9 Union, death, and the resurrection of the self
UNION-DEATH DYNAMICS IN ANALYTIC PRACTICE
In dealing with the coniunctio-nigredo sequence in analytic practice, the analyst must thus be alert to the darker forms of union. For example, the so-called negative transference can be such a union state forged through hatred and envy. Yet it is also a union state in which fusion drives and individuating tendencies towards separation are intertwined. If seen as a coniunctio and respected as such, the negative union state can develop along the creative lines set out by the Rosarium. In other words, if the analyst only looks for positive union states that ‘feel good,’ he or she will never be working within an alchemical spirit and will not help the analysand to work towards mind-body linking or the creation of a self. These same remarks are of course true for any couple attempting to embrace the depth and mystery of relationship.
The following, extensive clinical material illustrates the union-death dynamic in the albedo phase of the first ten woodcuts. This case also highlights errors that occurred in the nigredo stage and the process of repair that then took place. The material is taken from the fourth to the sixth years of my work with a female analysand suffering from relationship issues related to early physical and sexual abuse (Schwartz-Salant 1990).
During the first four years the theme of incest and its devastating effect never arose; it had also been hidden in a number of her previous analyses. One of her initial complaints was that her previous therapist told her that he found her spiritually but not sexually attractive. This judgment was a grave injury to her, and when she spoke about it, she was in a state of mind-body splitting and mental blankness. But most significant for our later work was my willingness to side-step these dissociated states of mind and instead focus upon her statement as an injunction to me not to reject her.
After four years, she began recalling memories of being sexually abused by her older brother, and much earlier by a nursemaid.
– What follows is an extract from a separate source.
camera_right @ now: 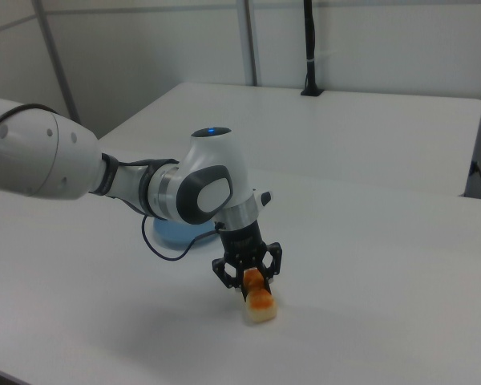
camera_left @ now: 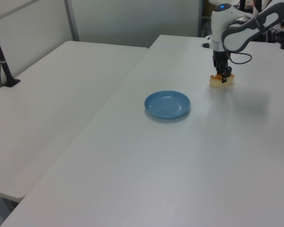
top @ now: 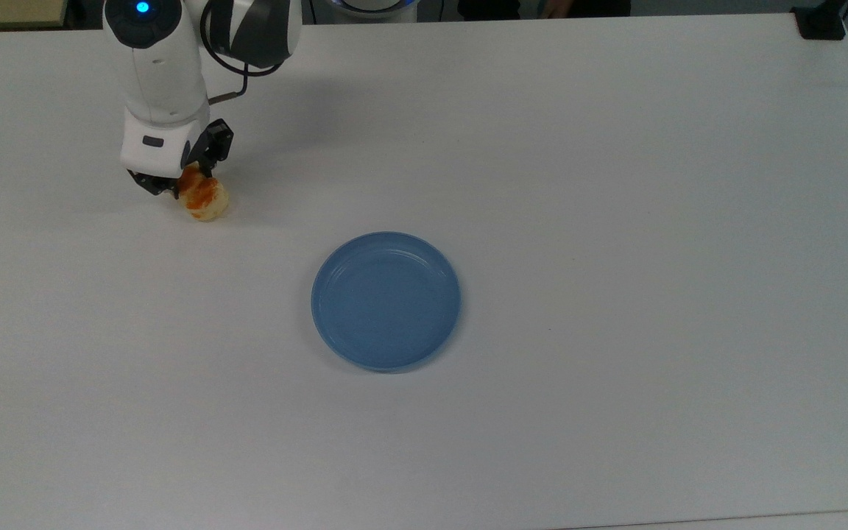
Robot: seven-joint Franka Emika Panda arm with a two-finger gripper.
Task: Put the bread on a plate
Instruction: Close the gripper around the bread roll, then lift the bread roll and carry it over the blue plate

At this time, we explored the sadomasochistic nature of her inner life, first as it expressed itself in brutal self-attacks for what she took to be her role in the incest episode and then in even harsher attacks that she had made it all up and was really crazy. As this theme of incest gradually became more central to our work, I found myself internally resisting the possibility that it could really have happened to her. She then began a session with a question: ‘What do I do with my feelings when I feel no connection with you?’ It was as if she had said, on the one hand, that she had no feelings at all and then that she had said, on the other hand, that she had feelings. The confusion and emotions that accompanied the posing of this question were so charged that I tried to avoid the effects and contradictory nature of her communication; but I only felt challenged and angry. I was bewildered by the strength of my reaction, but I mostly side-stepped it and focused upon a sense of being irritated with her. I took this feeling, along with my tendency to dismiss her question as unimportant, as representing an induced reaction to her masochism. I challenged her by insisting that a connection did exist between us, but it was on a sado-masochistic level; and I focused the session on exploring these dynamics as they were developing within projective identification. I
thought a good deal had been accomplished, but the result was the emergence of a psychotic transference.
In subsequent sessions, the analysand was blank, withdrawn, and terrified. She took anything that I was saying to her or had said to her in previous sessions in a very literal way. For example, at one point in the previous session, while engaged in what I took to be a mutually enlivened field through which I was experiencing introjects from a projective identification process, I said: ‘You expect me to hate you and find you a disgusting whore.’ I experienced this fantasy as pressing into my awareness during the session, and I believed that I had sufficiently processed it internally so that I could share it as an imaginal process and thus bring it to her awareness in the here-and-now of the analytic session. My shocking language was cast in the material of many previous sessions in which we had dealt with her self-attack stemming from memories of her brother’s sexual abuse of her. I had come to believe that by now she knew she was an incest victim, but I was soon to learn that while this knowledge had been assimilated by her normal neurotic ego, it had not been assimilated at all by her more psychotic parts.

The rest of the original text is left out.